Francisca Pinto Beires, Sara Camões, Nuno Moreno, Alexandre Vasconcelos
A endocardite de Libman-sacks (marântica), caracterizada pela presença de vegetações estéreis, é uma patologia que se associa a doenças auto-imunes, como o lúpus ou sindrome anti-fosfolipídico (SAF) e entidades neoplásicas.
Descreve-se caso de homem de 45 anos com oligofrenia, hipertensão arterial, hipertrigliceridemia, diabetes mellitus tipo 2, obesidade e tabagismo activo, com internamento prévio cerca de 3 meses antes por acidente vascular cerebral (AVC) no território da artéria cerebral anterior esquerda, com sequelas de disartria ligeira e parésia da mão direita, que se admitiu ser secundário a endocardite da válvula mitral comprovado em ecocardiograma transtorácico (EcoTT).
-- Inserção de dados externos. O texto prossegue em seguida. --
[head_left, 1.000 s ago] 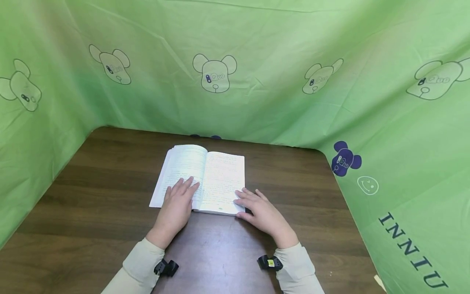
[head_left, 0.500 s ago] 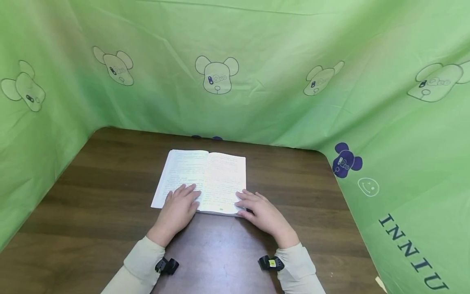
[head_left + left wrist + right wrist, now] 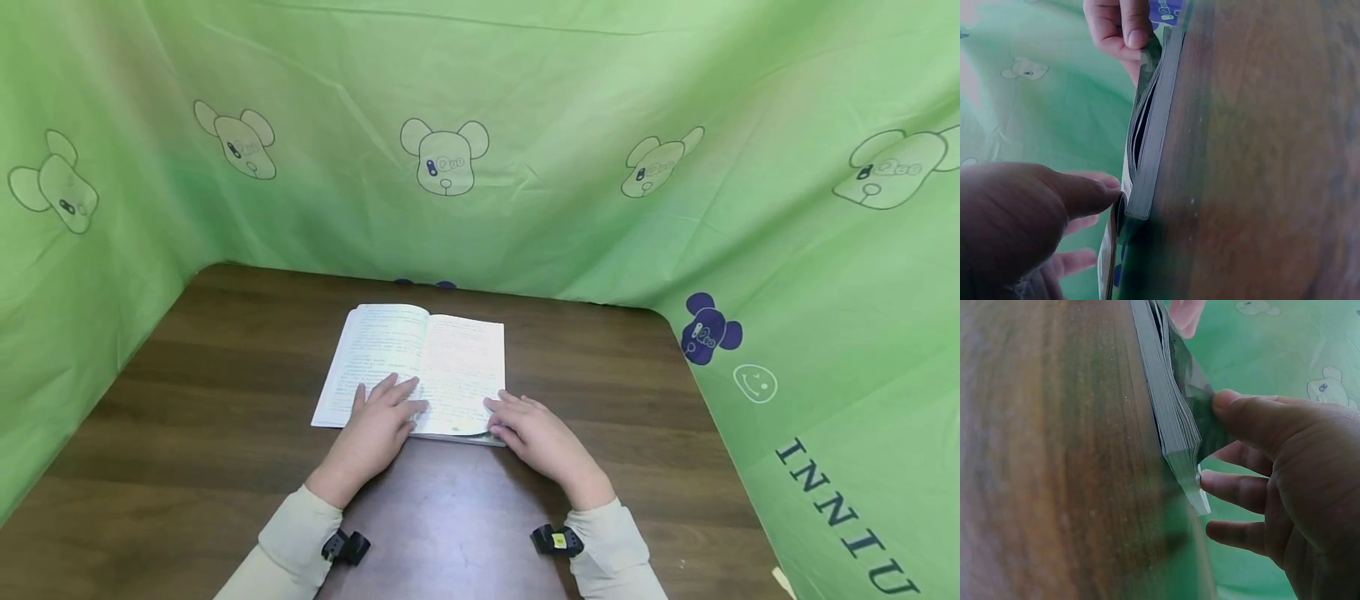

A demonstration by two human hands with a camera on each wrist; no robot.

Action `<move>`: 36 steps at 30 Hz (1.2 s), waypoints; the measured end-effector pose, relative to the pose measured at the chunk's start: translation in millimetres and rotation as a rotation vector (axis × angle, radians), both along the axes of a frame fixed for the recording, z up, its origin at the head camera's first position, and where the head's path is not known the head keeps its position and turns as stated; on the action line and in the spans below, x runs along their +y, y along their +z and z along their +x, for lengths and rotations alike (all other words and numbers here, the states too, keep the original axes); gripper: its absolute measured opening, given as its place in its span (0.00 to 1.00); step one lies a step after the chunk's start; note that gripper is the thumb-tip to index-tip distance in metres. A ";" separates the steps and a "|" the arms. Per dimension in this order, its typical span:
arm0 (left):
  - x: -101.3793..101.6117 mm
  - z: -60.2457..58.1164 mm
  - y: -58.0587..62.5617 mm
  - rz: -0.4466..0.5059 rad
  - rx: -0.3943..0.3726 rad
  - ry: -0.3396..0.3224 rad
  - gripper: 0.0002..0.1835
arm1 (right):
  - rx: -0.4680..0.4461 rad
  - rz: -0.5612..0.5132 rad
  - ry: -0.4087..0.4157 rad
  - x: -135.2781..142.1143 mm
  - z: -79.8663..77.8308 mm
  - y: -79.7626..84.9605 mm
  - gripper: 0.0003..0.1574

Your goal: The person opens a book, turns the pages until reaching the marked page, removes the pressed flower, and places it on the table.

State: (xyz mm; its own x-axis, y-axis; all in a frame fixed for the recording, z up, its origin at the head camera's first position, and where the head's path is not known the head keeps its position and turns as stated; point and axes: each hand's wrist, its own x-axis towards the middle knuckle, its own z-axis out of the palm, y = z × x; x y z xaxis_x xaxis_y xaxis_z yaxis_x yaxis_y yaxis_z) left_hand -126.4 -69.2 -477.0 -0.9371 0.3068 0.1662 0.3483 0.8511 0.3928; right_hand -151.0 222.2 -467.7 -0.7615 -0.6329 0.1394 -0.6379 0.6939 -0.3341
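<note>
An open book (image 3: 386,342) with printed pages lies on the wooden table. My left hand (image 3: 375,437) rests on the lower part of its left side, fingers spread toward the fold. In the left wrist view the left thumb (image 3: 1088,194) lies at the fold's bottom end. My right hand (image 3: 546,442) is at the lower right corner, pinching a page (image 3: 1194,403) between thumb and fingers. That page bows up from the thick stack of pages (image 3: 1166,406) beneath, with a gap showing between. The page's upper face is hidden in the right wrist view.
The dark wooden table (image 3: 225,400) extends around the book. Green cloth (image 3: 525,150) printed with bear heads hangs along its back and sides. Black wrist cameras (image 3: 347,547) sit over the pale sleeves (image 3: 292,542). A small pale object (image 3: 783,579) lies at the right table edge.
The left hand has slid slightly right, toward the fold, and its fingers have spread. The right fingers have drawn in at the corner, and the page edge there has lifted.
</note>
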 end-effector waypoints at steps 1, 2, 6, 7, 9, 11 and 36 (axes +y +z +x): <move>1.0 0.5 -0.1 0.000 0.000 -0.010 0.16 | 0.000 -0.005 -0.005 0.0 0.0 0.5 0.04; 1.7 1.2 0.2 -0.002 -0.003 -0.017 0.15 | 0.005 -0.010 -0.008 0.1 0.0 0.5 0.04; 3.6 3.4 1.1 0.012 -0.059 -0.012 0.14 | 0.027 -0.020 -0.015 0.2 -0.1 1.4 0.04; 3.6 3.8 1.2 0.016 -0.077 -0.009 0.14 | 0.039 -0.020 -0.015 0.0 -0.1 1.1 0.03; 3.5 4.7 1.1 0.026 -0.103 -0.004 0.15 | 0.067 -0.025 -0.013 -0.5 -0.4 0.7 0.06; 3.3 5.1 0.8 0.034 -0.117 0.001 0.18 | 0.093 -0.035 -0.009 -0.7 -0.8 1.0 0.09; 11.2 1.9 -0.2 0.042 -0.045 0.069 0.15 | 0.312 -0.188 -0.025 2.6 -8.2 5.4 0.09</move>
State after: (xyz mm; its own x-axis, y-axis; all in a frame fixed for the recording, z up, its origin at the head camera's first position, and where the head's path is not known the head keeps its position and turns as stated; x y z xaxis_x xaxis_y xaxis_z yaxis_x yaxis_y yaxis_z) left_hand -124.5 -58.0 -477.2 -0.9625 0.2351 0.1353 0.2710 0.8546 0.4429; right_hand -159.3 224.8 -462.3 -0.6788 -0.5561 0.4796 -0.7130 0.6553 -0.2494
Colheu hemoculturas (HC) que posteriormente se revelaram negativas. Dado o contexto epidemiológico, colheu serologias para febre Q, que não foram a favor de infecção activa.
Recorreu novamente a urgência por disfagia, hemiplegia com hemihipostesia esquerda e parésia facial central esquerda, no contexto de novo AVC, agora no território da artéria cerebral média direita (NIHSS de 12), com 24 horas de clínica, motivo pelo qual não foi realizada trombólise.
Repetiu EcoTT onde é novamente descrita imagem aderente à face auricular, polipóide, pouco móvel, isoecogénica no terço distal do folheto anterior da válvula mitral com 3 por 6mm, sobreponível a exames anteriores.
Colheu novas HC, incluindo exame micológico, alargando estudo para agentes menos frequentes como a Bartonella henselae, Treponema whipplei, Mycoplasma, Borrelia, Brucella que se reveralaram negativos.
Tornando-se menos provável a hipótese de infeção como justificação para a vegetação valvular, e apesar de não apresentar quadro constitucional ou outra clínica que o sugerisse, realizou tomografia computadorizada toraco-abdomino-pélvica, que não revelou alterações sugestivas de neoplasia.
Colheu estudo imunológico que foi inocente, à exceção de anticoagulante lúpico positivo (1,2), positividade que se manteve na repetição do estudo 12 semanas depois. Assumida possível endocardite marântica no contexto de SAF, aparentemente primária, tendo iniciado hipocoagulação com antagonista da vitamina K e após 4 semanas, repetiu realizou ecocardiograma transesofágico que mostrava a persistência da lesão, ainda que de dimensões ligeiramente inferiores comparativamente a exame prévio. Discutido caso com Cirurgia cardiotorácica, tendo-se optado por não intervencionar o doente dada a melhoria ligeira, prosseguindo seguimento em ambulatório em consulta de Cardiologia e Medicina Interna.
Manteve hipocoagulação e realizou EcoTE de reavaliação 4 meses após a alta que documenta resolução da vegetação da válvula mitral, confirmando a suspeita de endocardite marântica.
Pretendemos alertar para a existência desta entidade, que implica a necessidade de elevada suspeita diagnóstica. Os doentes são habitualmente tardiamente diagnosticados, pelo que tendem a ter eventos tromboembólicos recorrentes com morbimortalidade significativa.